Then the projection onto the closed unit ball $\bar{B}$ is given by a solution to $\min_{ x \in \bar{B}} \|x-v\|$.

If $v=0$, it is clear that the solution is $x=0$, so we will assume $v \neq 0$ in the sequel.

We can write any $x \in \mathbb{H}$ as $x = \lambda v + w$, where $w \bot v$. In particular, we have $\|x\|^2 = \lambda^2 \|v\|^2 + \|w\|^2$, and so $\|x-v\|^2 = (1-\lambda)^2 \|v\|^2 + \|w\|^2$. Hence if $x = \lambda v + w \in \bar{B}$, we see that $\lambda v \in \bar{B}$, and $\|\lambda v-v\|^2 \le \|x-v\|^2$.

If we let $V = \operatorname{sp} \{v\}$, we see that $\min_{ x \in \bar{B}} \|x-v\| = \min_{ \lambda v \in \bar{B}} (1-\lambda)^2 \|v\|^2 $, which is a one dimensional problem.

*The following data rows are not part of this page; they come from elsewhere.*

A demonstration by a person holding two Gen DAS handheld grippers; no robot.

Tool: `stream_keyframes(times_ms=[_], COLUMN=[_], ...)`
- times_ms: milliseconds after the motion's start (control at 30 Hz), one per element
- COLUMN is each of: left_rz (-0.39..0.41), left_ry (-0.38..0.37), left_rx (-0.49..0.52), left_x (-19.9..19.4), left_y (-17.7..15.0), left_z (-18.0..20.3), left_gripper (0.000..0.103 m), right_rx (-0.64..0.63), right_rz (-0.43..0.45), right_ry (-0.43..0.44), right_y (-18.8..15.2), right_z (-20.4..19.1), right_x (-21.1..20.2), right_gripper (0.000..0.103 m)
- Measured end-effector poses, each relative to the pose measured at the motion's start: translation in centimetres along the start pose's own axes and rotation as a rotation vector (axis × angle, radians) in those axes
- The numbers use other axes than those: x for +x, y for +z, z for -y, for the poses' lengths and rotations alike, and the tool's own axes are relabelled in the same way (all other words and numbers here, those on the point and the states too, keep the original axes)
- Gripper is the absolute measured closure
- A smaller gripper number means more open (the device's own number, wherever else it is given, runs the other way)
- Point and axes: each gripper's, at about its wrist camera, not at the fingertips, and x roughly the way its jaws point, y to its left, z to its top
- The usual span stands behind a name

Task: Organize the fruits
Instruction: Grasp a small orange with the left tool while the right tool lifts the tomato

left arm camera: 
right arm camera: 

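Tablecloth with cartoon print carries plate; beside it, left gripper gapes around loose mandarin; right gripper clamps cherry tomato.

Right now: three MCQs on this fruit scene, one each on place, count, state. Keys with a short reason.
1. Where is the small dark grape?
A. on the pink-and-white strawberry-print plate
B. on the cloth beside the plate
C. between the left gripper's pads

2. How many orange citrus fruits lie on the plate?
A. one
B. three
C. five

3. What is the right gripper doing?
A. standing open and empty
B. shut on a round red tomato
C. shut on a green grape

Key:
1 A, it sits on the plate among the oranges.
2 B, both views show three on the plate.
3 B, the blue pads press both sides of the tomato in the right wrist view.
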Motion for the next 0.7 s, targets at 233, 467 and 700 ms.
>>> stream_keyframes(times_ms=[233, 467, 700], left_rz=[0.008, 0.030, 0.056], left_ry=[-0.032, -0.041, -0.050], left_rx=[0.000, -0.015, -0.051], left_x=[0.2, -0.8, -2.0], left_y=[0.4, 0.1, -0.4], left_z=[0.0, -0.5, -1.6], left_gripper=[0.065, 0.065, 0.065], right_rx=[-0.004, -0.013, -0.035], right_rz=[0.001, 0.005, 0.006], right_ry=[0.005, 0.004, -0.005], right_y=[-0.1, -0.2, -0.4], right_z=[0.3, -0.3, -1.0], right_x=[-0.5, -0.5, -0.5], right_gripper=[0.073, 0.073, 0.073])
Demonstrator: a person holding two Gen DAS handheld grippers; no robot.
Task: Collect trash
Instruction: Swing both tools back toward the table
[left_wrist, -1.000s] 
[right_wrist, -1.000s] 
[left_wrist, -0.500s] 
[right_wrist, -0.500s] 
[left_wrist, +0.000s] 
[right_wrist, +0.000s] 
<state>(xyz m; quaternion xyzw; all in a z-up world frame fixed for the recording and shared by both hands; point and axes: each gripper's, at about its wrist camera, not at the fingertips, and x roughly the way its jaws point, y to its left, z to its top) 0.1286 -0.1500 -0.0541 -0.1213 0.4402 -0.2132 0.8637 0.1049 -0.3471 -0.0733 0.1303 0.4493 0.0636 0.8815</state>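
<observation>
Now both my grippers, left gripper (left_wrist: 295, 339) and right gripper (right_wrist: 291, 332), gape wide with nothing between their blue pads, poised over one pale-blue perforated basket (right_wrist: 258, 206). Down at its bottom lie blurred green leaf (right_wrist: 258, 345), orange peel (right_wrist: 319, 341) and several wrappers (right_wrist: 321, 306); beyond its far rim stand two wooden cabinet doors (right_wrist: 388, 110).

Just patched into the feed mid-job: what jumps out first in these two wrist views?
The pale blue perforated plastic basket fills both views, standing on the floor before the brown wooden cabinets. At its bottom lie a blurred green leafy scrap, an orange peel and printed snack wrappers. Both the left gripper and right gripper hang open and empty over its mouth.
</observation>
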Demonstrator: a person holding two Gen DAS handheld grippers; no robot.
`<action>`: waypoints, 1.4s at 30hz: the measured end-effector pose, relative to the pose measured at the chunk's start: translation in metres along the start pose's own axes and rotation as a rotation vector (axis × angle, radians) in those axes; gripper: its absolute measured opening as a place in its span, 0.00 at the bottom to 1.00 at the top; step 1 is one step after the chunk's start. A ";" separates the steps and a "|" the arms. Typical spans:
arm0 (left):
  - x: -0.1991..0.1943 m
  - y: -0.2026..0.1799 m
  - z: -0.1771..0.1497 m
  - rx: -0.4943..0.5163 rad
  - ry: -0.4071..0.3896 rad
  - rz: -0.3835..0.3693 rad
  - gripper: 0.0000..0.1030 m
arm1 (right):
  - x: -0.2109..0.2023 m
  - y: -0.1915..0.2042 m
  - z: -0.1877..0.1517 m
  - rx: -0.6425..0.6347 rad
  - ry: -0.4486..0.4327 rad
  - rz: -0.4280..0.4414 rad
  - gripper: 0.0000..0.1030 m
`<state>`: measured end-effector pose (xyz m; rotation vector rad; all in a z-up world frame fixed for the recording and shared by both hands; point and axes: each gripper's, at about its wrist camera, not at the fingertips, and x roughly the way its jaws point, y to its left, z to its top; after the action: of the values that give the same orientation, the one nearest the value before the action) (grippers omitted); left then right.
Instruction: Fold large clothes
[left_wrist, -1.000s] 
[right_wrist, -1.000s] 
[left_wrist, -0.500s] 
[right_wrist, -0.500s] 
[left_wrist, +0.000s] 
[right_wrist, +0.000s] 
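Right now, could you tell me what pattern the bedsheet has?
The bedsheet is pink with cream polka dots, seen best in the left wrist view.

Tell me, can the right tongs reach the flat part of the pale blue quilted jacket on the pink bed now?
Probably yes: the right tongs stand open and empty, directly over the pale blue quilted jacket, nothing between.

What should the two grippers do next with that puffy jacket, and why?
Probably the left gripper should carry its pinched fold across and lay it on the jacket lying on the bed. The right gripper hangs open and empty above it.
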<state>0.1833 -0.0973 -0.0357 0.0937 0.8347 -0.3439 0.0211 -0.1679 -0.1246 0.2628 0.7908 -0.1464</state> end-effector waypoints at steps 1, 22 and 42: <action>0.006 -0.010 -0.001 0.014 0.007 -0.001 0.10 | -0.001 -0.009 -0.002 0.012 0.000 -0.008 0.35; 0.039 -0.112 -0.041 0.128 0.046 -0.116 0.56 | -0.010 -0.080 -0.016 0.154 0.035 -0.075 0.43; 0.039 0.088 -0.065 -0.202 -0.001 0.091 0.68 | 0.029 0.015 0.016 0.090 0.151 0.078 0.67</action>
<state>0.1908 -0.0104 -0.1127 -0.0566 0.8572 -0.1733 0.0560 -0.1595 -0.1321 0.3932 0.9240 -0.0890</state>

Since $\lambda v \in \bar{B}$ iff $|\lambda| \le {1 \over \|v\|}$, we see that the problem is solved by $\lambda = \min(1,{1 \over \|v\|} )$, that is, $x= \min(1,{1 \over \|v\|} )v$.

It is straightforward to see that this is the same as $p(v) $ above.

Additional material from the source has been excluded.